Richard smiled at Celeste as she opened the lock. With the lock undone, she gently pulled open the lid and remo
ved a package of photographs, the first of which was a picture of Celeste and Richard standing on a hillock in the park the year Richard returned home. Behind them were passersby, clearly defined figures wearing dark suits and hats.
Chapter 7
Arthur Brilovsky just happened to be walking through the park the day Celeste and Richard met the photographer for their picture. He was in a great rush and never even saw the pair when he passed them on the little hill, not even for a moment. Something catastrophic had just occurred and his blood was rushing through him so hard the veins in his temples were visibly pulsating. He was formulating words there, a long speech for his father, full of explanations, a course of action, thoughts that were making it hard for him to think clearly. But there was absolutely no indication of Arthur’s crisis depicted in the photograph. Captured as he was, he looked like an average man of average height and build; his face was slightly out of focus, just enough so one could easily misconstrue his torment for euphoria—especially since he had raised his arms into the air, bathing them with sunlight. Casting such a pose, he seemed to be making an appeal for mercy to the cloudless sky and to the newly burgeoned magnolia blossoms that swagged into the upper right-hand corner of the camera’s frame. It was a portrait of a spiritual awakening, one at which Celeste and Richard marveled when they first saw the image.

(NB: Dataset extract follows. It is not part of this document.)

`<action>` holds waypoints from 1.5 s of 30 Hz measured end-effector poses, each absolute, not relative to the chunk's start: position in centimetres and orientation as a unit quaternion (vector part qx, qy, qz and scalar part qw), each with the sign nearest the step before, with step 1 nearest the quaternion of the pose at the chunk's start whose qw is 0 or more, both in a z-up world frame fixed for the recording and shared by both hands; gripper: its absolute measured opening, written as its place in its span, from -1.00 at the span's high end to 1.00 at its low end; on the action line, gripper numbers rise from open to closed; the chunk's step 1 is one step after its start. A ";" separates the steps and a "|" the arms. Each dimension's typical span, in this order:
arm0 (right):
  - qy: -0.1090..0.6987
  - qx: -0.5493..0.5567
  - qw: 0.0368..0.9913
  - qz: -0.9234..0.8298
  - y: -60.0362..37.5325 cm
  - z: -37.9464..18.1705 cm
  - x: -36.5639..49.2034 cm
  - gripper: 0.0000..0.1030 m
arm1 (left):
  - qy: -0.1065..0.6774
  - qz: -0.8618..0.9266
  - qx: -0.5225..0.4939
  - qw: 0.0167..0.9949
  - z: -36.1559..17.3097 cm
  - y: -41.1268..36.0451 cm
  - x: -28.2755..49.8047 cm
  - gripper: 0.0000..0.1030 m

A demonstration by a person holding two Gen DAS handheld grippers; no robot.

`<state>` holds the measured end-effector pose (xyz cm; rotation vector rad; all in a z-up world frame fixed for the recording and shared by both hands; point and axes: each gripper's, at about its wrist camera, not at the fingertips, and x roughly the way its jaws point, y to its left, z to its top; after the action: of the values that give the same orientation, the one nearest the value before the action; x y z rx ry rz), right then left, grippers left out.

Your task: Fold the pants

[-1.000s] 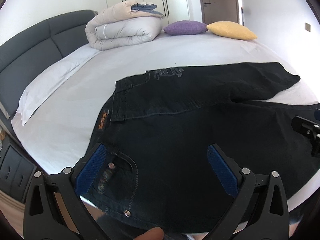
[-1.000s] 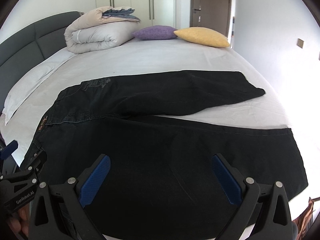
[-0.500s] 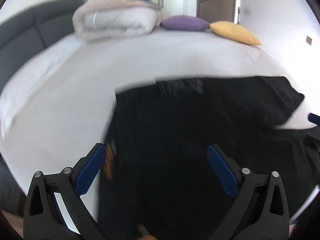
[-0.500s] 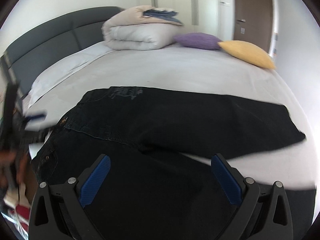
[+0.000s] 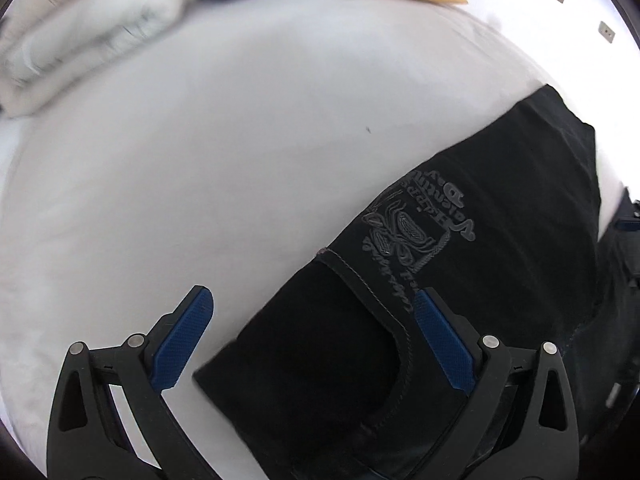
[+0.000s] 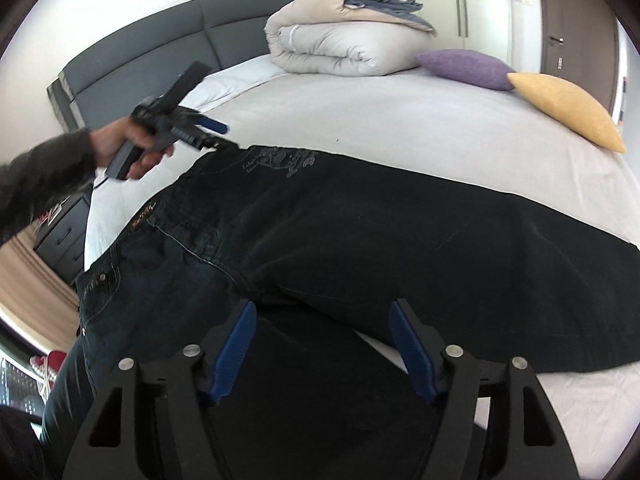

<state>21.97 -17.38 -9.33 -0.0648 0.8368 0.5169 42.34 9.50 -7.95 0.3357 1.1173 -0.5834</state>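
Left gripper (image 5: 314, 340) is spread wide, nothing between its blue pads (image 5: 182, 338), poised right over the far waistband corner of the black pants (image 5: 500, 216), just by the embroidered logo (image 5: 412, 232). Right gripper (image 6: 320, 344) is parted too, empty, hovering above the crotch where the two legs split apart. The pants lie flat across the white bed (image 6: 400, 120), waistband toward the headboard (image 6: 168, 44), one leg angled off toward the yellow pillow (image 6: 564, 108). Looks like the reach for the first fold: leg onto leg, lengthwise. Next up, I'd say, the left one has to drop and pinch that waistband edge cleanly, both layers, while the right finds a matching hold farther down the same leg. Rolled duvet (image 6: 344, 40) and purple pillow (image 6: 466, 66) sit well clear.
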 end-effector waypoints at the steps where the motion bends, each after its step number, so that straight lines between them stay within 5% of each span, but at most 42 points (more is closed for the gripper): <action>1: 0.403 -0.033 0.879 0.251 -17.4 -9.4 22.3 -0.37 | 0.527 -0.274 0.164 0.788 -8.6 9.4 43.0 -0.94; 8: 0.409 -0.043 0.871 0.267 -17.3 -9.5 24.5 -0.33 | 0.566 -0.291 0.154 0.756 -11.3 9.2 46.1 -0.45; 12: 0.411 -0.055 0.867 0.277 -16.4 -9.4 26.0 -0.29 | 0.571 -0.277 0.167 0.755 -10.9 8.9 46.4 0.47; 18: 0.411 -0.092 0.862 0.283 -14.5 -8.6 29.3 -0.28 | 0.539 -0.254 0.192 0.780 -10.0 8.1 42.7 0.85; 28: 0.402 -0.192 0.846 0.293 -8.4 -7.2 34.6 -0.22 | 0.412 -0.222 0.220 0.856 -6.1 6.9 33.3 0.91; 40: 0.409 -0.316 0.792 0.325 -2.5 -8.7 37.8 -0.16 | 0.371 -0.218 0.199 0.881 -6.3 8.4 29.7 0.91; 41: 0.412 -0.323 0.788 0.323 -2.2 -9.1 37.9 -0.08 | 0.370 -0.218 0.196 0.882 -6.2 8.4 29.7 0.91; 44: 0.425 -0.332 0.786 0.303 -2.1 -9.8 38.5 0.71 | 0.369 -0.218 0.191 0.883 -5.8 8.9 29.1 0.91; 45: 0.424 -0.327 0.789 0.301 -2.2 -9.6 38.6 0.74 | 0.369 -0.217 0.190 0.884 -5.8 8.8 29.0 0.91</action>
<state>38.56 -2.23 -9.62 -0.7045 0.9139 0.6484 28.96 8.85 -5.83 0.3959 0.7672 -0.4519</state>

Arthur Brilovsky was twenty-two years old in this photo, a doctor in training, and the son of Dr. Jerome Brilovsky, a respected physician, entrepreneur, and political radical. The Brilovskys were well-educated Russian Jewish émigrés who, while living in St. Petersburg, had been vocal against the czar and his army, and had supported the eradication of his regime. In return for such outspoken beliefs, Arthur’s father survived two assassination attempts and painfully grieved the undignified and cowardly murder of his brother, Lev, who was shot between the eyes while eating a piece of bread with honey at his dining-room table. Dr. Jerome Brilovsky vowed, in return for this assault, to destroy the aristocracy of his former country. He fled to America, to the City, where he opened a medical practice on Elsworth Street and made a success of American Allied, a pharmaceutical company located on the Southside Docks. Here the Brilovskys amassed a considerable fortune, and with it began funding the most formidable opposition against the czar, the notorious Brigade, which was the largest American organization to contribute funds toward revolutionary activities.